◆ **Your task**:
Look for "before" in each line of the records, and copy the lines that have it.

Stored items from a collection
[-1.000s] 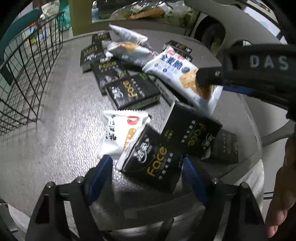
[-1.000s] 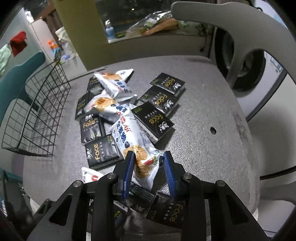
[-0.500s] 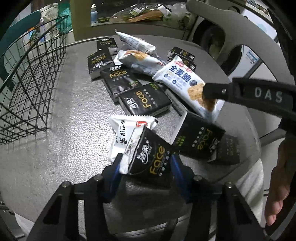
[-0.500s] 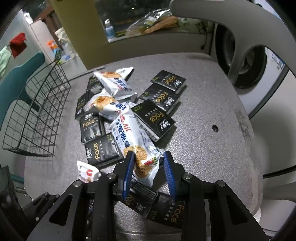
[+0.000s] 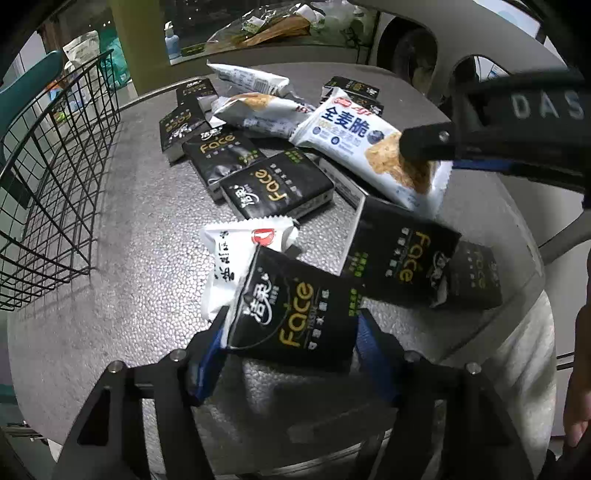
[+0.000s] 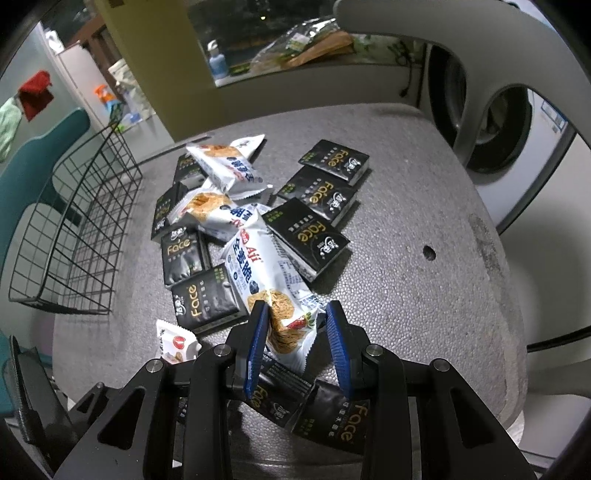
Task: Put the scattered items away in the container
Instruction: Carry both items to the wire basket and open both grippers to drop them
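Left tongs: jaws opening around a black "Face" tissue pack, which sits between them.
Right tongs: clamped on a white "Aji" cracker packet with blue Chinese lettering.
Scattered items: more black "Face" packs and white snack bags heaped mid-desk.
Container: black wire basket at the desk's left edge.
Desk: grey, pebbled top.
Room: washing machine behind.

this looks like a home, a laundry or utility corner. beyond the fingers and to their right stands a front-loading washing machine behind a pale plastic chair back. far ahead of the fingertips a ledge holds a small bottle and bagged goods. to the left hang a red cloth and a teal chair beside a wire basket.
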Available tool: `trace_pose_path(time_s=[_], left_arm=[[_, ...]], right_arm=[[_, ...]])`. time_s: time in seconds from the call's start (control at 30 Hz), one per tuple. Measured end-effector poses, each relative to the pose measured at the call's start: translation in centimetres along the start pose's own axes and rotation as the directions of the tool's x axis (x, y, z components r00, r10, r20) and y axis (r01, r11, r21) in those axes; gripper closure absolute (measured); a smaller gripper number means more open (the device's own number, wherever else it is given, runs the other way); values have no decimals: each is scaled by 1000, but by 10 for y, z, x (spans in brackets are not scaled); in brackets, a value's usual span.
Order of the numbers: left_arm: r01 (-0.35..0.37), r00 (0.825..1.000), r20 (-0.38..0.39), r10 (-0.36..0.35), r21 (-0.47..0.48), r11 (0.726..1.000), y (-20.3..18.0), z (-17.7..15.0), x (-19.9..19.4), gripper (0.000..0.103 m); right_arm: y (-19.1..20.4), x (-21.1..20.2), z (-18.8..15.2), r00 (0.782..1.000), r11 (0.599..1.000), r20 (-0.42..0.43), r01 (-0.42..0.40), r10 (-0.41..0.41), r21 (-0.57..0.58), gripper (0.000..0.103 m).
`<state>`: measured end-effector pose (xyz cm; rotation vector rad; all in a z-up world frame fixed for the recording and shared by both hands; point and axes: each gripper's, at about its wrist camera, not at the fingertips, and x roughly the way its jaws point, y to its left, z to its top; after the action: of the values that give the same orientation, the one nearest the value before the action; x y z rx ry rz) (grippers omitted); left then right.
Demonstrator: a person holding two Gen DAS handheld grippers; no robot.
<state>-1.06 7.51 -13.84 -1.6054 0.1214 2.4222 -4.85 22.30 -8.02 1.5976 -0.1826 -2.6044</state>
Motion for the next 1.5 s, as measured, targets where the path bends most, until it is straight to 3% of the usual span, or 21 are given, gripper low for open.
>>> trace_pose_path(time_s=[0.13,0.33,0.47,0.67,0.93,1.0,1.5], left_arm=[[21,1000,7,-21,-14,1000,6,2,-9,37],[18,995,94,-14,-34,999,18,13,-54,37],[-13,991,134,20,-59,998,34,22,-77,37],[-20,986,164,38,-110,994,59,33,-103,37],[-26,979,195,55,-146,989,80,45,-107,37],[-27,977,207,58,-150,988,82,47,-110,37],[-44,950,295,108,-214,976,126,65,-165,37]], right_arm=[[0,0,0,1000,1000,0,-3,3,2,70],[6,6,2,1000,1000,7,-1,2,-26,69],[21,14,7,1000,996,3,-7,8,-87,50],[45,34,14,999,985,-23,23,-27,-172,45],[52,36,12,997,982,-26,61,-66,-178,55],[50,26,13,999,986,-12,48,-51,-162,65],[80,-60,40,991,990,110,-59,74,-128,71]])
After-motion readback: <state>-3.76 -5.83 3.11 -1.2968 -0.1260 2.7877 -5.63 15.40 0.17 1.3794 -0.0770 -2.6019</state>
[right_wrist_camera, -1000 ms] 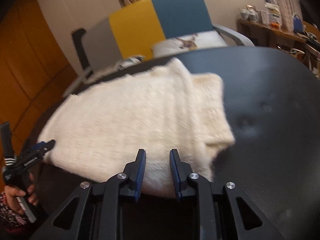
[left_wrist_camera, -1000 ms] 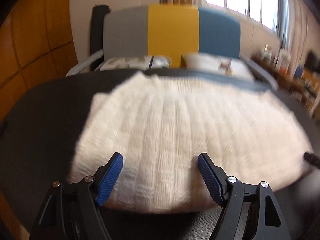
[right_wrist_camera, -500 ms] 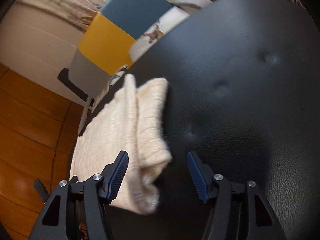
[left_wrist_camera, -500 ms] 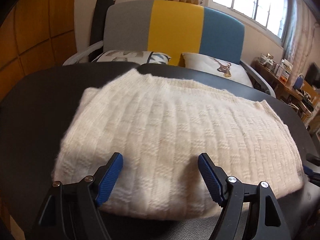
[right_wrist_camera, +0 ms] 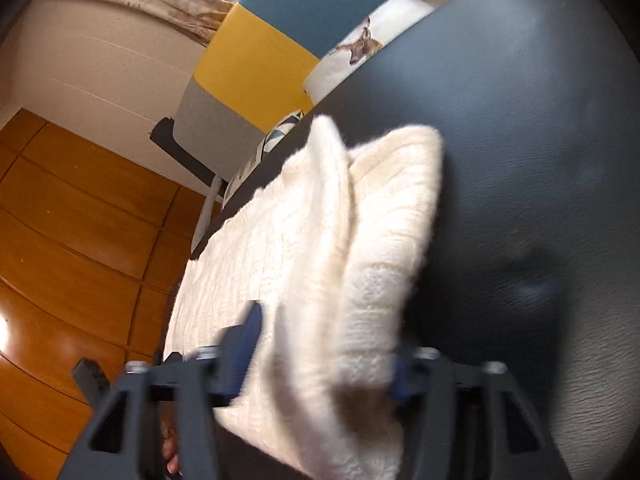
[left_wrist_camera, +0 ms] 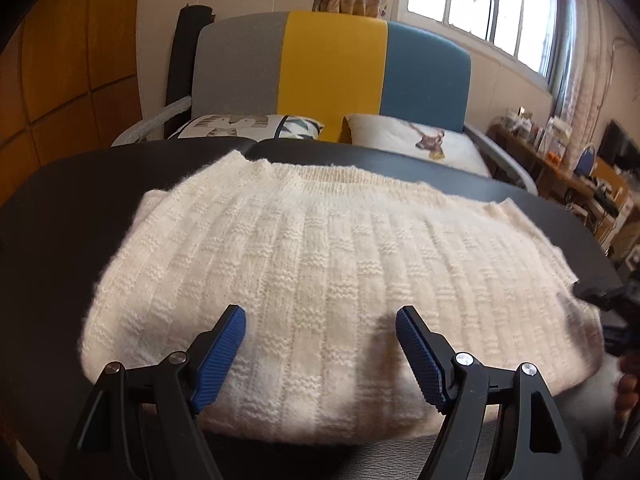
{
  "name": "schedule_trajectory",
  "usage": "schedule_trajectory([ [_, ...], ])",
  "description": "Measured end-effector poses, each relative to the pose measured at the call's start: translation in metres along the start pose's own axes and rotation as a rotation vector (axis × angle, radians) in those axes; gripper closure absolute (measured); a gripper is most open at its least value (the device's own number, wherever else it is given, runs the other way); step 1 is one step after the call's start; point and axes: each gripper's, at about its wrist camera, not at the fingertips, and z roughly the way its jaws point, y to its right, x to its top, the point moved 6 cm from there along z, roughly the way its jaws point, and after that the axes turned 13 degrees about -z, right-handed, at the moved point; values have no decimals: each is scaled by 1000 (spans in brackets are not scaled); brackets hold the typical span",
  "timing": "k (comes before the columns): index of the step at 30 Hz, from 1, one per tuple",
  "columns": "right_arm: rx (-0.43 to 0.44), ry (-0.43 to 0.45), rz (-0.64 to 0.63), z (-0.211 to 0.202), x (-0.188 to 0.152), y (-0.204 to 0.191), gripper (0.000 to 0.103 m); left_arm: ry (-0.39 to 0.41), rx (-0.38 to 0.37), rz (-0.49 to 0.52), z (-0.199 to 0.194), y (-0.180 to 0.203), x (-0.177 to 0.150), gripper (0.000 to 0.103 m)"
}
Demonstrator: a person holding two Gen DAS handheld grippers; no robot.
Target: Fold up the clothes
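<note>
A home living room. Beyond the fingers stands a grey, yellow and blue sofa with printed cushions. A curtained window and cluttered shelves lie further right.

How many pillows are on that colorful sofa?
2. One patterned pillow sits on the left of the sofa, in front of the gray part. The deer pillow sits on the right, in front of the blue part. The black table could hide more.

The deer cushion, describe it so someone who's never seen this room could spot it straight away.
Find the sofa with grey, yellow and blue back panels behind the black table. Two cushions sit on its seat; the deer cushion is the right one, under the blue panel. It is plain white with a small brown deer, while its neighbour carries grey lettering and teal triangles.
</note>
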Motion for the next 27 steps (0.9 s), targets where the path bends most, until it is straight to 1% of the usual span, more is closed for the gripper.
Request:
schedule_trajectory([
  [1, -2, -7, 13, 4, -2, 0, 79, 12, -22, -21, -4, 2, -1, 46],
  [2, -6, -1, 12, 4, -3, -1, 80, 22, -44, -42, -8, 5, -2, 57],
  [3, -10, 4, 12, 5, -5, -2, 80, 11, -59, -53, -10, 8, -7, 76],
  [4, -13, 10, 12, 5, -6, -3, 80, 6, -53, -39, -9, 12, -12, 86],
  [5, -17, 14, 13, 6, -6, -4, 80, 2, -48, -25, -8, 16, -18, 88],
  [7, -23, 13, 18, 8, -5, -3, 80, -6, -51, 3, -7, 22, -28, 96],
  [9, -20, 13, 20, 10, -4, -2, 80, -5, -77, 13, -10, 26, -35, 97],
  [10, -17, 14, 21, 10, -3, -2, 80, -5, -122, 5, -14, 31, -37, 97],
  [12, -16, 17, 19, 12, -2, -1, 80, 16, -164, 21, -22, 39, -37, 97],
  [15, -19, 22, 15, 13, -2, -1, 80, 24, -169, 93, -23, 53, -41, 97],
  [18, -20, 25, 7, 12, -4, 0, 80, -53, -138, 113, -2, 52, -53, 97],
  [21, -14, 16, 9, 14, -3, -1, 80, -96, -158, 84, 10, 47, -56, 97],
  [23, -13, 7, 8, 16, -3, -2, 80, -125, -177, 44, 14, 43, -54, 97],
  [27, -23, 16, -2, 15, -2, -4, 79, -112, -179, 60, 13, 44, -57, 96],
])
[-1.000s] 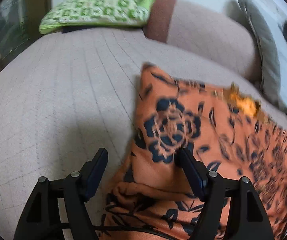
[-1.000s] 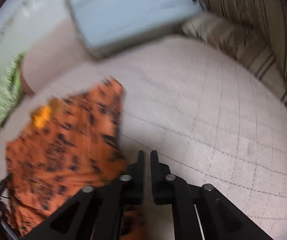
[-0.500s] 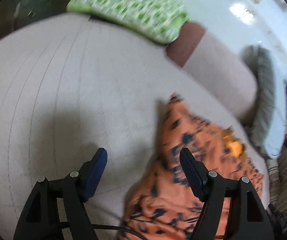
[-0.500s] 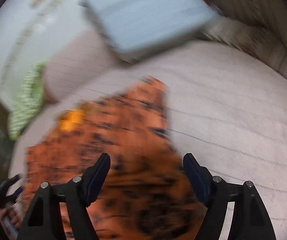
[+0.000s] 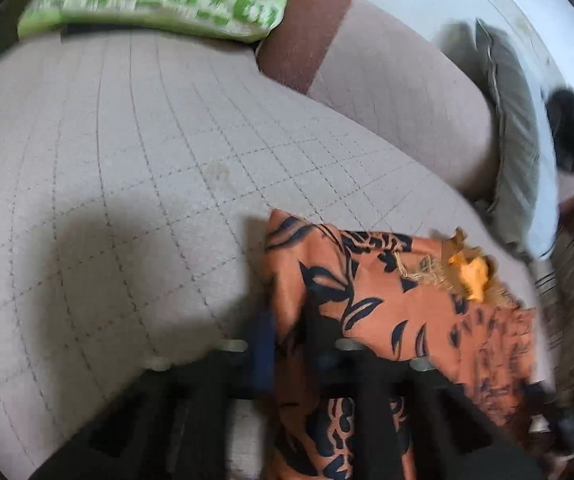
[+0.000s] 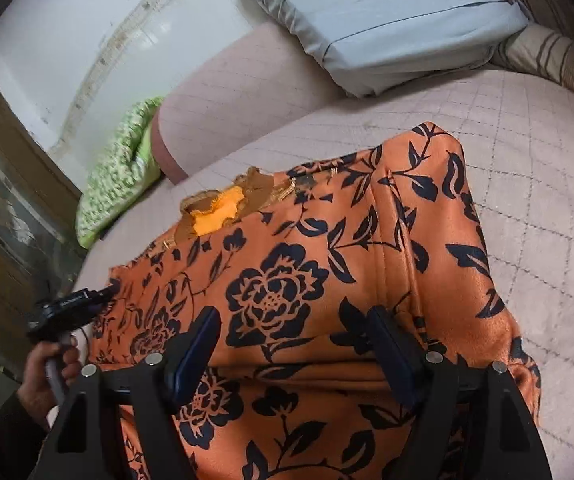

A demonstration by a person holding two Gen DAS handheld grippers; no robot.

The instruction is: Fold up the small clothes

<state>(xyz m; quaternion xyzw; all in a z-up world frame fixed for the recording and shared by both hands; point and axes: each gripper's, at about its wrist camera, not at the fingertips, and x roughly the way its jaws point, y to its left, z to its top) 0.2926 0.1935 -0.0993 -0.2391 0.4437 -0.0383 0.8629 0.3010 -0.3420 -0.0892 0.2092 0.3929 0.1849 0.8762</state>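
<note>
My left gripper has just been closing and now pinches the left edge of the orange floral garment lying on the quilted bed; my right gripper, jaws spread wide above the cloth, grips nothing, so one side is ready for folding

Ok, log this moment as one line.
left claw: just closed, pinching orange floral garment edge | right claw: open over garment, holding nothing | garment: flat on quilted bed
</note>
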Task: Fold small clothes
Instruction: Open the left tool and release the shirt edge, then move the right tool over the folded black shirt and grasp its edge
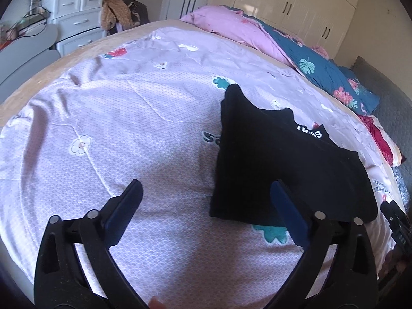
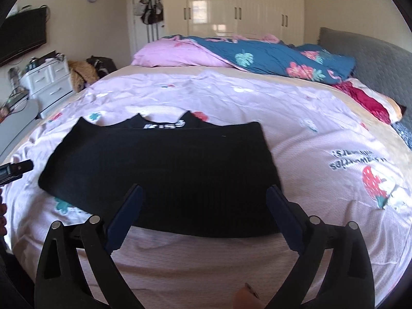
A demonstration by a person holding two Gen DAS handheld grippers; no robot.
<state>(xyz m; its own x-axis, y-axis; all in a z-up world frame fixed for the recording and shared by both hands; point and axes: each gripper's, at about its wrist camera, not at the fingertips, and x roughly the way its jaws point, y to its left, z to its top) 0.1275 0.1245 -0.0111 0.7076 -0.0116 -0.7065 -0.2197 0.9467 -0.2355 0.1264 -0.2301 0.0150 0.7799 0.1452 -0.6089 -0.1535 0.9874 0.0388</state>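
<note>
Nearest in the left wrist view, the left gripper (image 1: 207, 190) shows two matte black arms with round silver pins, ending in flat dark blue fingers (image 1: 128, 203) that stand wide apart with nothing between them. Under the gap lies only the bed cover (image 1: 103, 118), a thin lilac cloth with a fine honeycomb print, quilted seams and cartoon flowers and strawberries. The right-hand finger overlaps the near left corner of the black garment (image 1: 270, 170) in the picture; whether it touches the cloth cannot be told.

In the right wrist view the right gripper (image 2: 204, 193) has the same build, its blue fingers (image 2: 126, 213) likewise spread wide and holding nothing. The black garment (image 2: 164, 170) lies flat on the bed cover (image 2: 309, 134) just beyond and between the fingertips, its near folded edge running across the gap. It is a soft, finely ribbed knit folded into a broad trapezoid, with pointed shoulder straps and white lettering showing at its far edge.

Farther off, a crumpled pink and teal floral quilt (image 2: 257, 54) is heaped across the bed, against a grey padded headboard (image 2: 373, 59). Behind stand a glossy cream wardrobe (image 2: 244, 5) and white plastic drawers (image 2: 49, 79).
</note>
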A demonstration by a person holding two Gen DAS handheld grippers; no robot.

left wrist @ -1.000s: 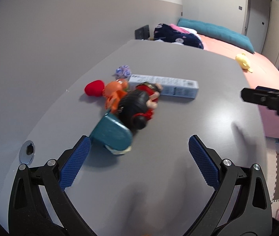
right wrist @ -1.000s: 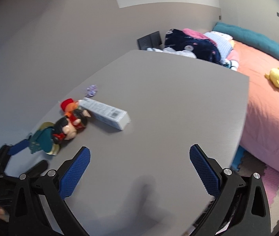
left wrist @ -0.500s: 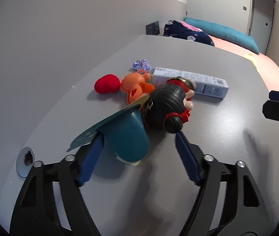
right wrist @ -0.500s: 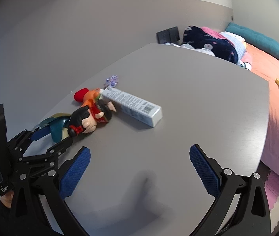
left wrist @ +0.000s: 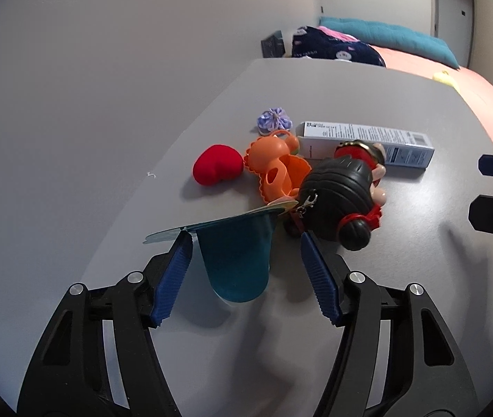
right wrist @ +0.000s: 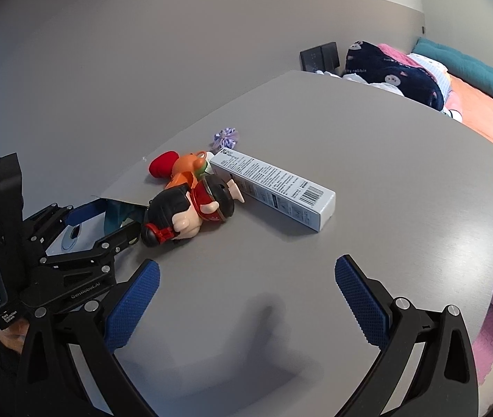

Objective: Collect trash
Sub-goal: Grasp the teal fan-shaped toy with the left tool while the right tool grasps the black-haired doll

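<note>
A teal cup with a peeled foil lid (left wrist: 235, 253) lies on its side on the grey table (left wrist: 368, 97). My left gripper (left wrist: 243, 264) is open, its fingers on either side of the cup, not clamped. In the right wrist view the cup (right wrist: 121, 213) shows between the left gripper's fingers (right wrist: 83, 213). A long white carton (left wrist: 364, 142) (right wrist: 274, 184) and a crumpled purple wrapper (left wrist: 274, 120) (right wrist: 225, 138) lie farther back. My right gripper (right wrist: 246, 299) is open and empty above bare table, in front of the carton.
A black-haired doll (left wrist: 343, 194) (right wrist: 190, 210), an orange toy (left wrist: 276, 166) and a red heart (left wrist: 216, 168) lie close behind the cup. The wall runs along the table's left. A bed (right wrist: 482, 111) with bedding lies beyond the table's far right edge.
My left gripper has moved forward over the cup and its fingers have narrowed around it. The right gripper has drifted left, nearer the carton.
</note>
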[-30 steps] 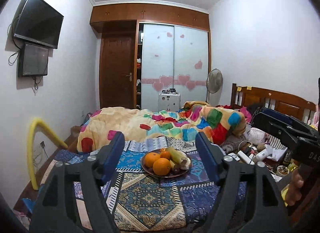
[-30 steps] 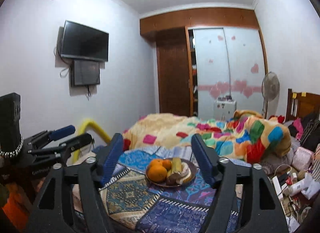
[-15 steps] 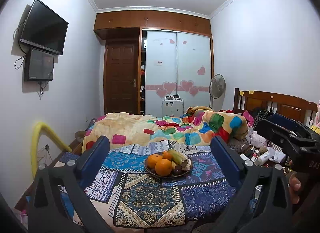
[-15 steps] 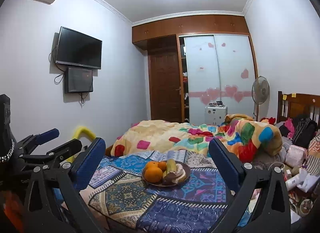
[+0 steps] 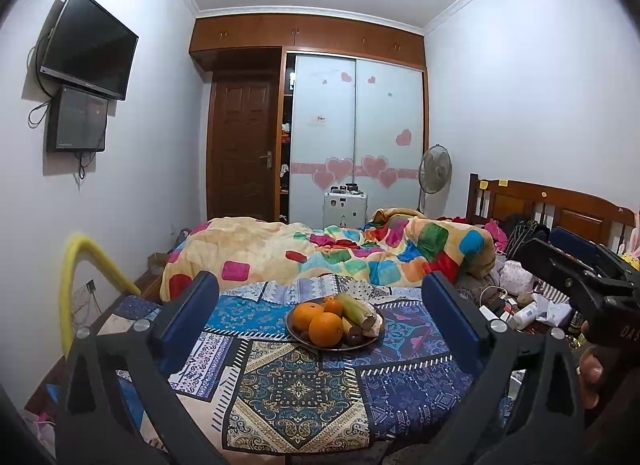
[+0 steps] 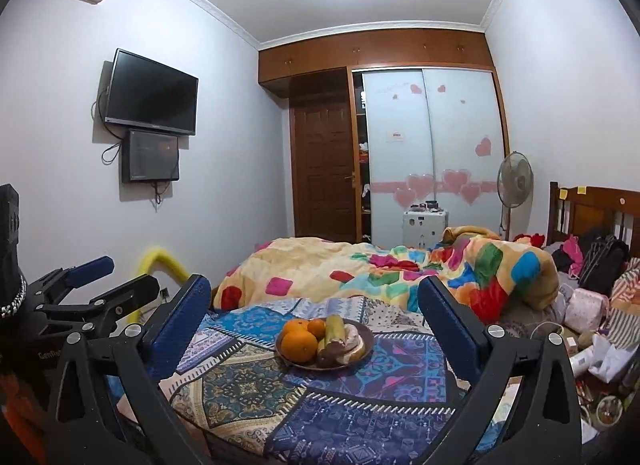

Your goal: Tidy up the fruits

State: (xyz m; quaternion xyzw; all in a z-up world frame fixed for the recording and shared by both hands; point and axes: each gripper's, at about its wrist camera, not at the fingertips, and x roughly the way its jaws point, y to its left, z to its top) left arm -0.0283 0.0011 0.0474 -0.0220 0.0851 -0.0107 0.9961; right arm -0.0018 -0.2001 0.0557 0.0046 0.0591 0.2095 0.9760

◆ **Exercise solution**:
`<state>`: measured end-effector pose (xyz cm; rotation vector rad; all in a z-up world frame fixed for the recording and shared by both hands; point and axes: each gripper's, at about its wrist camera, not at the fingertips, and x roughly the way its jaws point, y to its left, z to its top; after the action: of the values that give the same orientation, the one nearest the value before the action; x y z rx ry rz) (grippers omitted); left then right.
  "timing": "k (comes before the columns): index of the step at 30 Hz, from 1, one per tuple",

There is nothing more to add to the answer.